- [WHAT YOU NEED TO DO]:
Please transcribe the entries that follow exactly as they stand, skipping each picture.

Data extracted from a collection
=== Section Start ===
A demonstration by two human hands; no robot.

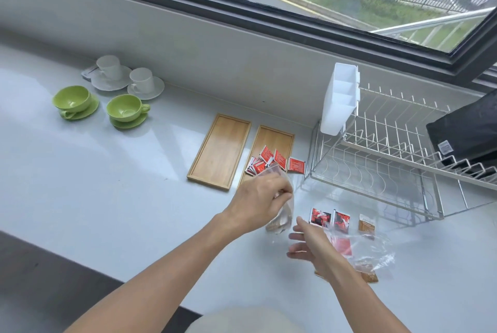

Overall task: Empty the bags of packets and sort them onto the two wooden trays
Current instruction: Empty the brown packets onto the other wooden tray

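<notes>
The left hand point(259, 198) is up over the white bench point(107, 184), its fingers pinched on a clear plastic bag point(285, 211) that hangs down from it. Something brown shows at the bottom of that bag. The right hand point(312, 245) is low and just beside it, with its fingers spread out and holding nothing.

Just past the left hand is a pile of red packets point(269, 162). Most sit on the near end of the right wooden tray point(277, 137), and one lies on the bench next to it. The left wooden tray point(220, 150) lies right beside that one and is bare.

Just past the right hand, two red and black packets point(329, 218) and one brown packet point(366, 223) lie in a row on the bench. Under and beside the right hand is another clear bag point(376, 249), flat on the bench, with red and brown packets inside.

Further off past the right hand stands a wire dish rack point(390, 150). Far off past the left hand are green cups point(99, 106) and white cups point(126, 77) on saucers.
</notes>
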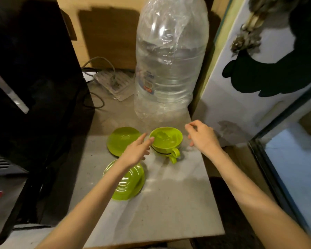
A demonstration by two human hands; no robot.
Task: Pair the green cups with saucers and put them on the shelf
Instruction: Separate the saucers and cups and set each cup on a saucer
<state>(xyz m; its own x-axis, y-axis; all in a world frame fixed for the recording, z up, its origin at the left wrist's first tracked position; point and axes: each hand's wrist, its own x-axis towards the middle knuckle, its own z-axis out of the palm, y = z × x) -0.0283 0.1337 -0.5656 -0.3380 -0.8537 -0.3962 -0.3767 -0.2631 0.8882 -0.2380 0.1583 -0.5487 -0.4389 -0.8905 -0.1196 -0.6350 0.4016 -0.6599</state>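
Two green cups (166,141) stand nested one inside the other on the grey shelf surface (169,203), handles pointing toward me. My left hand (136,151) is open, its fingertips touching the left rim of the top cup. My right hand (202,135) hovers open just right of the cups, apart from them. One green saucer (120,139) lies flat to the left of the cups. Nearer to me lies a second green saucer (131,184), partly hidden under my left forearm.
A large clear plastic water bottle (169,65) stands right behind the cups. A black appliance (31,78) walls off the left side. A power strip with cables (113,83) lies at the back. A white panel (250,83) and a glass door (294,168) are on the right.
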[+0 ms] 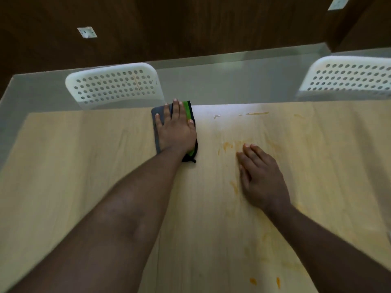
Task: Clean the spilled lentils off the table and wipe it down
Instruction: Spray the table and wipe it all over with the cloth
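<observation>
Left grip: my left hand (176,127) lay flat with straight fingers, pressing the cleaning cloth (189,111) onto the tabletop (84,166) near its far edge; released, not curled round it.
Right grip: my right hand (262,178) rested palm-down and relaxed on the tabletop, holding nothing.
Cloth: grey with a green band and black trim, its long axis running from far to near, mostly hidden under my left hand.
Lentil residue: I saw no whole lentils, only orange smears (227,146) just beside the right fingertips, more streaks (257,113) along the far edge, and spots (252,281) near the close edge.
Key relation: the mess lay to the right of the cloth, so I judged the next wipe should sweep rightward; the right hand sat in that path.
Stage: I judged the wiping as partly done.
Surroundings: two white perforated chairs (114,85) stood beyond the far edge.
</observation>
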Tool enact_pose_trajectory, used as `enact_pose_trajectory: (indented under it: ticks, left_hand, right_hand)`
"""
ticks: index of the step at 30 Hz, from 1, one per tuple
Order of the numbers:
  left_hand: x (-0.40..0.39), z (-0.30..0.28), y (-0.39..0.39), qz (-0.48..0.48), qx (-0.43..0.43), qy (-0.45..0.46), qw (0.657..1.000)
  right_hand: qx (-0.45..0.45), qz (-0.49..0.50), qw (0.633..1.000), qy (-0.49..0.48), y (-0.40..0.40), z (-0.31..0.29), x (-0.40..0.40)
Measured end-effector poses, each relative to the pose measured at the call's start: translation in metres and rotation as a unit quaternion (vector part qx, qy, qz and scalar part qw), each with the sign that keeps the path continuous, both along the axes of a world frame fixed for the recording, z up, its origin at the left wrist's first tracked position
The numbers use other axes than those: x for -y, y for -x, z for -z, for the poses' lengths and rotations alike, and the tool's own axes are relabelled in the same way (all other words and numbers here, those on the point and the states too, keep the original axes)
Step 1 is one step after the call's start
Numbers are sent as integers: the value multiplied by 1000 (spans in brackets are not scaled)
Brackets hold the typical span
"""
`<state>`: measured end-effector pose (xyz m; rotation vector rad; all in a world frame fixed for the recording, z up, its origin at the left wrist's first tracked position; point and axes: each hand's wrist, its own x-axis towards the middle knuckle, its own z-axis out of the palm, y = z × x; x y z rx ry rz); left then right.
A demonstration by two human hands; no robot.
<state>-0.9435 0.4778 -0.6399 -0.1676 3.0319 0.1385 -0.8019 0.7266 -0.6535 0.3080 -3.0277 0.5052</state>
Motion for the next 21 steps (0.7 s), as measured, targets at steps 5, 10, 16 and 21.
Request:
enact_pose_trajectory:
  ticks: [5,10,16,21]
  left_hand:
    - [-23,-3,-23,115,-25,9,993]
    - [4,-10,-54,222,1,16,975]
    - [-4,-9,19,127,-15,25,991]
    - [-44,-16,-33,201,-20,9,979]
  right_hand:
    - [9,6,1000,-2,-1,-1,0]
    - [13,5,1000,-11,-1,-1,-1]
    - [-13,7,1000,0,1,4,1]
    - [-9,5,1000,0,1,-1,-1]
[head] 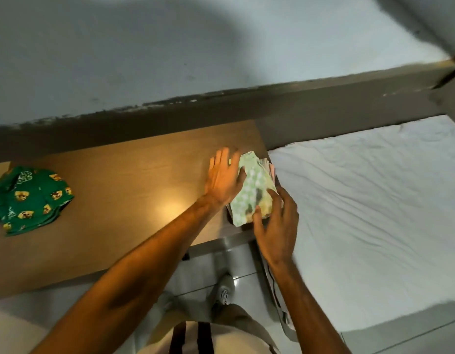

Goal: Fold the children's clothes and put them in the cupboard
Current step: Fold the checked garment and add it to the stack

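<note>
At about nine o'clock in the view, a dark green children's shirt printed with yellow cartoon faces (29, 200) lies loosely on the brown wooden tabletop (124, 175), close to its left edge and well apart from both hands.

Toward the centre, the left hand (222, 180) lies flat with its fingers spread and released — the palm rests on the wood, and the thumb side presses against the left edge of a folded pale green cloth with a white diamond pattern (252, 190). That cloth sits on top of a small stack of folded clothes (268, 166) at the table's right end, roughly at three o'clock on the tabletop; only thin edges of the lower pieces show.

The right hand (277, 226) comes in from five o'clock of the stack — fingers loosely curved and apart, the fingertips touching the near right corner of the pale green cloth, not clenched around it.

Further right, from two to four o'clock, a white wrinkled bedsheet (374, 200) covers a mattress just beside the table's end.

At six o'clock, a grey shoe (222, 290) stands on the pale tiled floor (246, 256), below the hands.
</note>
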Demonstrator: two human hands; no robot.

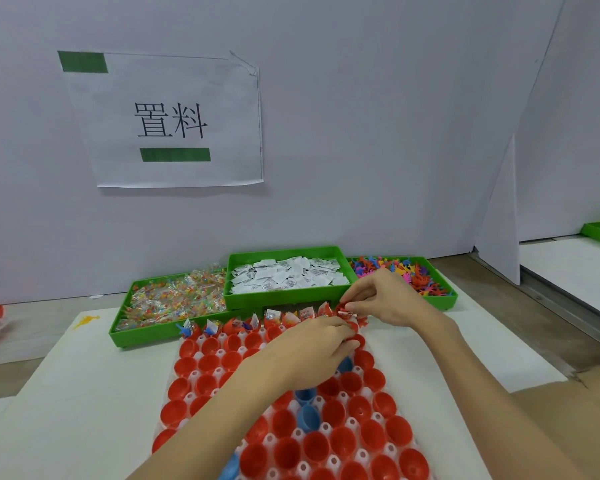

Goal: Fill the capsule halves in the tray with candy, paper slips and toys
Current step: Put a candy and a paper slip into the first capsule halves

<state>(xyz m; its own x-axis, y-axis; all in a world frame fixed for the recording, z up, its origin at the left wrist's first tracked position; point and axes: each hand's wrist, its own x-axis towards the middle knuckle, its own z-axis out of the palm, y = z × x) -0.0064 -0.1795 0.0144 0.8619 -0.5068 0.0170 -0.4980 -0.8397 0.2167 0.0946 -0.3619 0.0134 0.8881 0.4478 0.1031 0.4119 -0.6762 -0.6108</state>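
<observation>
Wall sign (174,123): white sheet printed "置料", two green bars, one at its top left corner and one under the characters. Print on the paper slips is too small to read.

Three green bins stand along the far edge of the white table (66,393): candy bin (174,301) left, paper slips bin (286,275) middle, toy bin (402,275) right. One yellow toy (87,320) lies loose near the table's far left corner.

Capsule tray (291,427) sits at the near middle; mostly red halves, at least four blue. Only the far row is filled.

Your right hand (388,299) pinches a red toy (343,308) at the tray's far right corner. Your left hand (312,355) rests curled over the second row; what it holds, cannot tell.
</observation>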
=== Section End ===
- [REPLY TO THE TASK]:
A demonstration by two human hands; no robot.


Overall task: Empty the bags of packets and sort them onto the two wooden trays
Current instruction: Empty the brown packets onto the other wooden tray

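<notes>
The left hand point(259, 198) is up over the white bench point(107, 184), its fingers pinched on a clear plastic bag point(285, 211) that hangs down from it. Something brown shows at the bottom of that bag. The right hand point(312, 245) is low and just beside it, with its fingers spread out and holding nothing.

Just past the left hand is a pile of red packets point(269, 162). Most sit on the near end of the right wooden tray point(277, 137), and one lies on the bench next to it. The left wooden tray point(220, 150) lies right beside that one and is bare.

Just past the right hand, two red and black packets point(329, 218) and one brown packet point(366, 223) lie in a row on the bench. Under and beside the right hand is another clear bag point(376, 249), flat on the bench, with red and brown packets inside.

Further off past the right hand stands a wire dish rack point(390, 150). Far off past the left hand are green cups point(99, 106) and white cups point(126, 77) on saucers.
</notes>
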A demonstration by two human hands; no robot.
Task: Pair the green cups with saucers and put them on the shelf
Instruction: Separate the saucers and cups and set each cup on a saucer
<state>(xyz m; its own x-axis, y-axis; all in a world frame fixed for the recording, z up, its origin at the left wrist's first tracked position; point and axes: each hand's wrist, its own x-axis towards the middle knuckle, its own z-axis out of the palm, y = z × x) -0.0283 0.1337 -0.5656 -0.3380 -0.8537 -0.3962 -0.3767 -0.2631 0.8882 -0.2380 0.1583 -0.5487 -0.4389 -0.8905 -0.1196 -0.6350 0.4016 -0.6599</state>
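Two green cups (166,141) stand nested one inside the other on the grey shelf surface (169,203), handles pointing toward me. My left hand (136,151) is open, its fingertips touching the left rim of the top cup. My right hand (202,135) hovers open just right of the cups, apart from them. One green saucer (120,139) lies flat to the left of the cups. Nearer to me lies a second green saucer (131,184), partly hidden under my left forearm.
A large clear plastic water bottle (169,65) stands right behind the cups. A black appliance (31,78) walls off the left side. A power strip with cables (113,83) lies at the back. A white panel (250,83) and a glass door (294,168) are on the right.
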[+0 ms] 
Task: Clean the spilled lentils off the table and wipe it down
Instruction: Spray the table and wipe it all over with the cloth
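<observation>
Left grip: my left hand (176,127) lay flat with straight fingers, pressing the cleaning cloth (189,111) onto the tabletop (84,166) near its far edge; released, not curled round it.
Right grip: my right hand (262,178) rested palm-down and relaxed on the tabletop, holding nothing.
Cloth: grey with a green band and black trim, its long axis running from far to near, mostly hidden under my left hand.
Lentil residue: I saw no whole lentils, only orange smears (227,146) just beside the right fingertips, more streaks (257,113) along the far edge, and spots (252,281) near the close edge.
Key relation: the mess lay to the right of the cloth, so I judged the next wipe should sweep rightward; the right hand sat in that path.
Stage: I judged the wiping as partly done.
Surroundings: two white perforated chairs (114,85) stood beyond the far edge.
</observation>
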Tool enact_pose_trajectory, used as `enact_pose_trajectory: (indented under it: ticks, left_hand, right_hand)`
"""
ticks: index of the step at 30 Hz, from 1, one per tuple
Order of the numbers:
  left_hand: x (-0.40..0.39), z (-0.30..0.28), y (-0.39..0.39), qz (-0.48..0.48), qx (-0.43..0.43), qy (-0.45..0.46), qw (0.657..1.000)
  right_hand: qx (-0.45..0.45), qz (-0.49..0.50), qw (0.633..1.000), qy (-0.49..0.48), y (-0.40..0.40), z (-0.31..0.29), x (-0.40..0.40)
Measured end-effector poses, each relative to the pose measured at the call's start: translation in metres and rotation as a unit quaternion (vector part qx, qy, qz and scalar part qw), each with the sign that keeps the path continuous, both along the axes of a world frame fixed for the recording, z up, its origin at the left wrist's first tracked position
The numbers use other axes than those: x for -y, y for -x, z for -z, for the poses' lengths and rotations alike, and the tool's own axes are relabelled in the same way (all other words and numbers here, those on the point and the states too, keep the original axes)
Step 1 is one step after the call's start
Numbers are sent as integers: the value multiplied by 1000 (spans in brackets are not scaled)
Brackets hold the typical span
"""
`<state>`: measured end-effector pose (xyz m; rotation vector rad; all in a world frame fixed for the recording, z up, its origin at the left wrist's first tracked position; point and axes: each hand's wrist, its own x-axis towards the middle knuckle, its own z-axis out of the palm, y = z × x; x y z rx ry rz); left then right.
A demonstration by two human hands; no robot.
<state>-0.9435 0.4778 -0.6399 -0.1676 3.0319 0.1385 -0.8019 0.7266 -0.6535 0.3080 -3.0277 0.5052</state>
Motion for the next 21 steps (0.7 s), as measured, targets at steps 5, 10, 16 and 21.
Request:
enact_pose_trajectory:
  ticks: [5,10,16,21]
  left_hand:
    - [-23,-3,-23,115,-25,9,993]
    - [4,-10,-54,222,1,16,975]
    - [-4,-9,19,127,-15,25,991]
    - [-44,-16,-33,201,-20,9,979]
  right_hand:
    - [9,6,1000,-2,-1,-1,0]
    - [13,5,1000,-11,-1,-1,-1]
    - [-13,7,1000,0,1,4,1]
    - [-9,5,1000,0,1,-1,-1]
[head] 

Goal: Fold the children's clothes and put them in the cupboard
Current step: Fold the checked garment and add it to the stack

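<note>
At about nine o'clock in the view, a dark green children's shirt printed with yellow cartoon faces (29, 200) lies loosely on the brown wooden tabletop (124, 175), close to its left edge and well apart from both hands.

Toward the centre, the left hand (222, 180) lies flat with its fingers spread and released — the palm rests on the wood, and the thumb side presses against the left edge of a folded pale green cloth with a white diamond pattern (252, 190). That cloth sits on top of a small stack of folded clothes (268, 166) at the table's right end, roughly at three o'clock on the tabletop; only thin edges of the lower pieces show.

The right hand (277, 226) comes in from five o'clock of the stack — fingers loosely curved and apart, the fingertips touching the near right corner of the pale green cloth, not clenched around it.

Further right, from two to four o'clock, a white wrinkled bedsheet (374, 200) covers a mattress just beside the table's end.

At six o'clock, a grey shoe (222, 290) stands on the pale tiled floor (246, 256), below the hands.
</note>
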Demonstrator: two human hands; no robot.


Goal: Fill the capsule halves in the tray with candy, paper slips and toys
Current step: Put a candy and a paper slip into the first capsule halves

<state>(xyz m; its own x-axis, y-axis; all in a world frame fixed for the recording, z up, its origin at the left wrist's first tracked position; point and axes: each hand's wrist, its own x-axis towards the middle knuckle, its own z-axis out of the palm, y = z × x) -0.0064 -0.1795 0.0144 0.8619 -0.5068 0.0170 -0.4980 -0.8397 0.2167 0.0946 -0.3619 0.0134 0.8881 0.4478 0.1031 0.4119 -0.6762 -0.6108</state>
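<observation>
Wall sign (174,123): white sheet printed "置料", two green bars, one at its top left corner and one under the characters. Print on the paper slips is too small to read.

Three green bins stand along the far edge of the white table (66,393): candy bin (174,301) left, paper slips bin (286,275) middle, toy bin (402,275) right. One yellow toy (87,320) lies loose near the table's far left corner.

Capsule tray (291,427) sits at the near middle; mostly red halves, at least four blue. Only the far row is filled.

Your right hand (388,299) pinches a red toy (343,308) at the tray's far right corner. Your left hand (312,355) rests curled over the second row; what it holds, cannot tell.
</observation>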

The exercise has been completed.